DPS masked its general enrollment drop with 4,700 undocumented students. That buffer is gone.

This validates what I argued in February, days after DPS filed its lawsuit — that the district depends on illegal immigration to pad enrollment and bolster district budgets.

That’s why they sued Trump — not to help anyone but to keep the money flowing.

Oh, the irony. The school district that stoked panic about ICE raids that haven’t happened — even taking them to court — is now watching families leave anyway, perhaps in part because of the fear DPS itself helped create.

The influx that once cushioned enrollment losses is now an outflow, even as academic and safety failures continue driving away citizens and legal residents.

Now, the district predicts they’re about to lose another 6,000 students by 2029.

DPS isn’t alone.
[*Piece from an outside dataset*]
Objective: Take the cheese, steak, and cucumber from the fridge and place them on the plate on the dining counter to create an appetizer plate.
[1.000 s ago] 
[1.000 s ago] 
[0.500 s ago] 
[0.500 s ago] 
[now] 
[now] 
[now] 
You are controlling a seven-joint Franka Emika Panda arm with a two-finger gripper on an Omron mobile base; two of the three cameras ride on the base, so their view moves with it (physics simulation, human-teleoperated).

Statewide enrollment in 2024-2025 hit its lowest point in a decade — 881,065 students — while homeschool enrollment rose 4.7%. Demographic shifts and gentrification play a role, but performance is driving families out the door.

When DPS lost in court, they called their performative lawsuit a “victory” because they supposedly forced the Trump administration’s policy to be revealed. That’s called spin.

The district does a lot of that. It touts an “historic” 79% graduation rate and “accredited (green)” status — even though its score barely squeaks by at 57.6%. (That’s an F, kids.) Four in 10 schools remain stuck with improvement plans or worse. Just 41.9% of K-8 students read and write at grade level, and 32.9% are proficient in math — while Marrero’s own evaluation recently scored 73.5%.

Let’s be real: Students aren’t leaving because of ICE. They’re fleeing failure. The illegal immigration flow that once papered over that exodus has subsided — and DPS must finally reckon with reality. Even if it’s just a little bit.